Traditional conversion technology typically requires highly purified CO2 notes Heldebrant; the new system is the first to create methanol from “dirty” CO2.
This technology is available for licensing. This work was supported by the Department of Energy’s Technology Commercialization Fund, the Office of Fossil Energy and Carbon Management, and Southern California Gas. Part of the work was performed at EMSL, the Environmental Molecular Sciences Laboratory, a DOE Office of Science user facility at PNNL.
Resources
Kothandaraman, J., Lopez, J. S., Jiang, Y., Walter, E. D., Burton, S. D., Dagle, R. A., Heldebrant, D. J. (2022) “Integrated Capture and Conversion of CO2 to Methanol in a Post-Combustion Capture Solvent: Heterogeneous Catalysts for Selective C—N Bond Cleavage.” Adv. Energy Mater. doi: 10.1002/aenm.202202369
Yuan Jiang, Paul M. Mathias, Richard F. Zheng, Charlies J. Freeman, Dushyant Barpaga, Deepika Malhotra, Phillip K. Koech, Andy Zwoster, David J. Heldebrant (2023) “Energy-effective and low-cost carbon capture from point-sources enabled by water-lean solvents,” Journal of Cleaner Production, doi: 10.1016/j.jclepro.2022.135696
Sounds interesting.
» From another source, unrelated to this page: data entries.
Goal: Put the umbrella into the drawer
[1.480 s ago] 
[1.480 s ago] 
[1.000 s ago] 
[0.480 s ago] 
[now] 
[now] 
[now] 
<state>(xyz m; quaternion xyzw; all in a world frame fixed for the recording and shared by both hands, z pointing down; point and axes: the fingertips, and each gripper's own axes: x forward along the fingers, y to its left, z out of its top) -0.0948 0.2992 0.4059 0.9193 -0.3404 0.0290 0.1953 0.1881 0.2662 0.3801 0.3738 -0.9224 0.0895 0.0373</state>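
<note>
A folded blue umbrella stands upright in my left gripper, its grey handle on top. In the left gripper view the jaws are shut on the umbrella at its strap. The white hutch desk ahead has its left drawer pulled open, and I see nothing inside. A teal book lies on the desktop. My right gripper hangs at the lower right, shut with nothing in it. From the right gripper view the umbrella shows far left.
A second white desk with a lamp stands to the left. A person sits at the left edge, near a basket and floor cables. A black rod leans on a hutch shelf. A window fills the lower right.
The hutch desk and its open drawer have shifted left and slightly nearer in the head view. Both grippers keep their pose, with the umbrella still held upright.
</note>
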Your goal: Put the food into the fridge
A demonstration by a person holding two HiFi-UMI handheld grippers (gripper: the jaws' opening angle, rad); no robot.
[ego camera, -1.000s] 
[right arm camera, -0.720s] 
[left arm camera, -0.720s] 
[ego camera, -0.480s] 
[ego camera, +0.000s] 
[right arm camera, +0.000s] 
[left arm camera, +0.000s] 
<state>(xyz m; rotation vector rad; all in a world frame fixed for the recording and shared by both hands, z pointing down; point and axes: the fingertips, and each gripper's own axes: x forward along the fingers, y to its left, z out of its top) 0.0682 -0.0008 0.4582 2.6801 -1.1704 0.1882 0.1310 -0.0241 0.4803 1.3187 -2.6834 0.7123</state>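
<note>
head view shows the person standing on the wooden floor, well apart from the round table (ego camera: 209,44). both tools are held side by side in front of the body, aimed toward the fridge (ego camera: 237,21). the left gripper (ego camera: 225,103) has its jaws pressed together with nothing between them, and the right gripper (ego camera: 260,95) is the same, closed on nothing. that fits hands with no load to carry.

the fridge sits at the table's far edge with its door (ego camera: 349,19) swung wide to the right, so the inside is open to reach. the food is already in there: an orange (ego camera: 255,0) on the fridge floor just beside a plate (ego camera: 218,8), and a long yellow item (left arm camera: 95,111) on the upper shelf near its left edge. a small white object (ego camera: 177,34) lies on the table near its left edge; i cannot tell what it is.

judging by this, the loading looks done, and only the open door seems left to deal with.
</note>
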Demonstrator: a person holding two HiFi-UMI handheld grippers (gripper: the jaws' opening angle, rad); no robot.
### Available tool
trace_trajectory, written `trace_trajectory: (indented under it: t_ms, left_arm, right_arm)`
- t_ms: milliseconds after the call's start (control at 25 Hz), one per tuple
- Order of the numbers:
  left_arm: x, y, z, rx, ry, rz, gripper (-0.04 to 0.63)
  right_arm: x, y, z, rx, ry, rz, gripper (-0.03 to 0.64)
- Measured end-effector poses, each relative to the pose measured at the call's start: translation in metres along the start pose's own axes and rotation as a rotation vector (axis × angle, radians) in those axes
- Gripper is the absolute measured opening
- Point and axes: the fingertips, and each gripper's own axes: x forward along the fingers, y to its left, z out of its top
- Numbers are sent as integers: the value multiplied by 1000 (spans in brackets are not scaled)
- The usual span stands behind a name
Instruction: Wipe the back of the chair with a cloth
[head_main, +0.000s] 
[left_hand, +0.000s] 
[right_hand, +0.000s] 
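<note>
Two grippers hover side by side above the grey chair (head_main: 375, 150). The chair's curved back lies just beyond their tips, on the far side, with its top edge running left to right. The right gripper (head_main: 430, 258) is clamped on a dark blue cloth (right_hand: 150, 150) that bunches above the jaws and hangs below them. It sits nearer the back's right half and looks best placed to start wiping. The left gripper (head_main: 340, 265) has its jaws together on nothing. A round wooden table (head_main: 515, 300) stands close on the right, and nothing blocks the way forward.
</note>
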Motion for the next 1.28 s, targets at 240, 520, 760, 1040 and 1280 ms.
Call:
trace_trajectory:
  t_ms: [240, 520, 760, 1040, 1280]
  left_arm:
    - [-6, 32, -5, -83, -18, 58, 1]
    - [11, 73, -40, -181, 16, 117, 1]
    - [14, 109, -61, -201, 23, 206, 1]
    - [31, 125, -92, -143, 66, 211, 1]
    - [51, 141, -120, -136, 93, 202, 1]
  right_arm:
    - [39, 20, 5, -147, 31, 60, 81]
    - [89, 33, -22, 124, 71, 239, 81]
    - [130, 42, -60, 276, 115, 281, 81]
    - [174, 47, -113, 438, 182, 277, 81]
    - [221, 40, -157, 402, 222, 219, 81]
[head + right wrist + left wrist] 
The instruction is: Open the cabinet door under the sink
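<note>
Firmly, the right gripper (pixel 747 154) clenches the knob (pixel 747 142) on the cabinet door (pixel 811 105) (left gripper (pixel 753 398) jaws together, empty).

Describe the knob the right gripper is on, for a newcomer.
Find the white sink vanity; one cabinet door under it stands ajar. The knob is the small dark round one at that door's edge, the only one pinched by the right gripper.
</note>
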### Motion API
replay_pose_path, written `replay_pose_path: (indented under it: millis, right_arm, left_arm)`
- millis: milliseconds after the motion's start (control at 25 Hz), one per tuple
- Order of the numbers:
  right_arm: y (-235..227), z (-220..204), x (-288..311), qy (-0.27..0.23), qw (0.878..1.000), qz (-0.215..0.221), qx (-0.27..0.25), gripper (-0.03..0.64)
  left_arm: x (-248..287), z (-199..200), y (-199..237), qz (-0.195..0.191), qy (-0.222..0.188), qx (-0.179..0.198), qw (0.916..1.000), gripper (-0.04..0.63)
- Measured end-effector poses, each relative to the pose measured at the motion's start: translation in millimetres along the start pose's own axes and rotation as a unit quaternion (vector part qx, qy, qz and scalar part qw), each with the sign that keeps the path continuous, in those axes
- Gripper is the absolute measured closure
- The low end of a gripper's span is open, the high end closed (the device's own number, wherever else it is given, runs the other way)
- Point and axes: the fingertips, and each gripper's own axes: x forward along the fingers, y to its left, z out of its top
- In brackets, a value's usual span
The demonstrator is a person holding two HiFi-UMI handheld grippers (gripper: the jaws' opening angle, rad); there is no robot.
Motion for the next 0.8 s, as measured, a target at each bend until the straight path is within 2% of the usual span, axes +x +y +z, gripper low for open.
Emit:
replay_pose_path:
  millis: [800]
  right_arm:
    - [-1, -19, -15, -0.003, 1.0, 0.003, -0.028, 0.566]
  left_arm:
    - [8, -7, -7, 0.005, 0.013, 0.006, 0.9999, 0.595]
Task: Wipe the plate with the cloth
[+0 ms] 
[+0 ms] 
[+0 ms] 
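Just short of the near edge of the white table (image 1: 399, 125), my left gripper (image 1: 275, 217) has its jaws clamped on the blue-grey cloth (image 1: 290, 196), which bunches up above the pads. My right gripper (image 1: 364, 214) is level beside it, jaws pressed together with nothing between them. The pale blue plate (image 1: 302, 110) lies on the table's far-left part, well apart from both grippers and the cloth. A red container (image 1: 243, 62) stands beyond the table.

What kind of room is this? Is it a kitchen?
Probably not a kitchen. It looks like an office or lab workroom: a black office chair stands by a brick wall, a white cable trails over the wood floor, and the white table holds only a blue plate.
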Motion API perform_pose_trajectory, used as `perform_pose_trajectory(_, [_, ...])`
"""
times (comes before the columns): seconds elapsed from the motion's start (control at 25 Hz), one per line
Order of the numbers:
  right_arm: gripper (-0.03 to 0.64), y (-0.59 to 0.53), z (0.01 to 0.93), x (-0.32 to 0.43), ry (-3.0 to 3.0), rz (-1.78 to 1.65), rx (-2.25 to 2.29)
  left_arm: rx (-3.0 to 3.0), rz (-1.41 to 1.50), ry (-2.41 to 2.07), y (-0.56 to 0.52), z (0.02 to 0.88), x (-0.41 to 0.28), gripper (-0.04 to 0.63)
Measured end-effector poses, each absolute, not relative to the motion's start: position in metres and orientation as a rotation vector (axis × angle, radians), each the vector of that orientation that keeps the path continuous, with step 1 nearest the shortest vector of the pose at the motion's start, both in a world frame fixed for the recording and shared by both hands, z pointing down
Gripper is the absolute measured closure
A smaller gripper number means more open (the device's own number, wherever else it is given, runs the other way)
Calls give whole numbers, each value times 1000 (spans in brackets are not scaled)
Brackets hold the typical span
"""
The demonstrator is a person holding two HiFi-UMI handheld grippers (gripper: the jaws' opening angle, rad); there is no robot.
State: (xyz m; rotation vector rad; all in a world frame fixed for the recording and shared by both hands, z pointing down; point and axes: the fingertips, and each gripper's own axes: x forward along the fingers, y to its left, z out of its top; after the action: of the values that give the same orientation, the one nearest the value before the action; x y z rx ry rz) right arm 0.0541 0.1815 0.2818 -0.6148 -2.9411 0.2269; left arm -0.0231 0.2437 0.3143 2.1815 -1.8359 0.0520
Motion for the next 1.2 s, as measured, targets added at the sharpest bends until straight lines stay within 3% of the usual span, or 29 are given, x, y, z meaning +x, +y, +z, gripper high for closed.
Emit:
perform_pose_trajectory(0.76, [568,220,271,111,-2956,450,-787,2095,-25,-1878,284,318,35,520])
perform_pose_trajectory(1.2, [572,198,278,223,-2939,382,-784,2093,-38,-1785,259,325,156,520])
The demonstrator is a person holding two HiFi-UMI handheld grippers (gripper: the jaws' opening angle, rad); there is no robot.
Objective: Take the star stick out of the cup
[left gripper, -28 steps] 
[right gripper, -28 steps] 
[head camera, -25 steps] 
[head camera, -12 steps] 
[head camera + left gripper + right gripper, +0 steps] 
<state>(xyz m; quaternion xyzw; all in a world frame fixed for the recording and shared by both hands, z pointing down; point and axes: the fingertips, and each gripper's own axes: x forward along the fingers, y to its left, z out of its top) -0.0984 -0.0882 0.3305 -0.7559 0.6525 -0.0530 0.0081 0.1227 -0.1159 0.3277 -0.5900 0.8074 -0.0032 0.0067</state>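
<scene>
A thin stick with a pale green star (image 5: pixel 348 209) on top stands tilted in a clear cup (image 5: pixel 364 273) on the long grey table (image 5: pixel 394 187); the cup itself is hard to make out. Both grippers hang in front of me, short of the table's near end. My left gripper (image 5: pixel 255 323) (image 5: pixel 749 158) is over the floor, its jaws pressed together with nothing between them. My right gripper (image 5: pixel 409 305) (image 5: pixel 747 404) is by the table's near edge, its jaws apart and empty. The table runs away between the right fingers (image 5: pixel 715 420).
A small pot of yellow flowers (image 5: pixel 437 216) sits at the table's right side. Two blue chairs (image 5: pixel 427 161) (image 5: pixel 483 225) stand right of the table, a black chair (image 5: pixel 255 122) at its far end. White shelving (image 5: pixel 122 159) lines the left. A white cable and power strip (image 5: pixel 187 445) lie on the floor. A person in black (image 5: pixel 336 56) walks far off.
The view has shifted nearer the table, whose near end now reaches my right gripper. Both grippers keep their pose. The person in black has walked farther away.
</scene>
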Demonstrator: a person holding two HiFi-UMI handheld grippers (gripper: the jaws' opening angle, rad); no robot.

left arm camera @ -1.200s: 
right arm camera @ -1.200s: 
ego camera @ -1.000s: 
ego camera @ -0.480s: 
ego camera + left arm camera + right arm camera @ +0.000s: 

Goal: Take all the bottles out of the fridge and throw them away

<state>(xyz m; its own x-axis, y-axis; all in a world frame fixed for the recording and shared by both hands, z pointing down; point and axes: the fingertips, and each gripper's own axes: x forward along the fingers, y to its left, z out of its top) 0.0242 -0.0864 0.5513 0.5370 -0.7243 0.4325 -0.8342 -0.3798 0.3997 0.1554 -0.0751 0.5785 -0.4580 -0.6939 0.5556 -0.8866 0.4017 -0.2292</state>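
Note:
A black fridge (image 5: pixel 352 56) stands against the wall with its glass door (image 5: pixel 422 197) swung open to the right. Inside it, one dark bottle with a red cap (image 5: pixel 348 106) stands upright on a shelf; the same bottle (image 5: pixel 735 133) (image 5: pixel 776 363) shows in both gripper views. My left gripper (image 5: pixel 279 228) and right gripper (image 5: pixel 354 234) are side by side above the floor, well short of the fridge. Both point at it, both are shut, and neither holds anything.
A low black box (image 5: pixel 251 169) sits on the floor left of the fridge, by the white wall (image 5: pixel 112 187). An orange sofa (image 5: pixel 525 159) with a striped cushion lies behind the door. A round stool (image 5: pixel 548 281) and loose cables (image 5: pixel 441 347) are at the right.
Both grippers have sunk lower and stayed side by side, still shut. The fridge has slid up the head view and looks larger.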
Might be able to use it to run Gas fired turbines as a better way of buffering renewables (than, say batteries).
On the other hand, you have to use renewable H2 as part of the process.
As long as it is easier to store the H2, so you can use it when there are no renewables, you should be OK.
You could store the H2 near the flue pipes to make it easier to use.
Or am I missing something.
Posted by: mahonj | 24 January 2023 at 09:19 AM
If I understand, $40/mT for CO2 removal. Really good. But limited to point source (gas flue). Then there are typical sequestration costs (about $50/mT, but highly reliant on compression, shipping, etc.) unless you convert to MeOH, which by their process is ~$1400/mT --about 4x too expensive.
Posted by: matt | 24 January 2023 at 10:54 AM
A couple of the informed posters here, and also a few who are not perhaps quite so well informed ( ! ;-) ) have substantial reservations about carbon capture, especially initiatives involving air capture, as hopelessly energy inefficient and costly.
I have not seen substantiated figures to take a firm view myself, so what do those who have posted expressing considerable doubt think of this one?
Posted by: Davemart | 25 January 2023 at 08:52 AM
No sequestration = Irrelevant? What to do with all the methanol? UNLESS the methanol can be sequestered by using it as a feed stock to make plastics!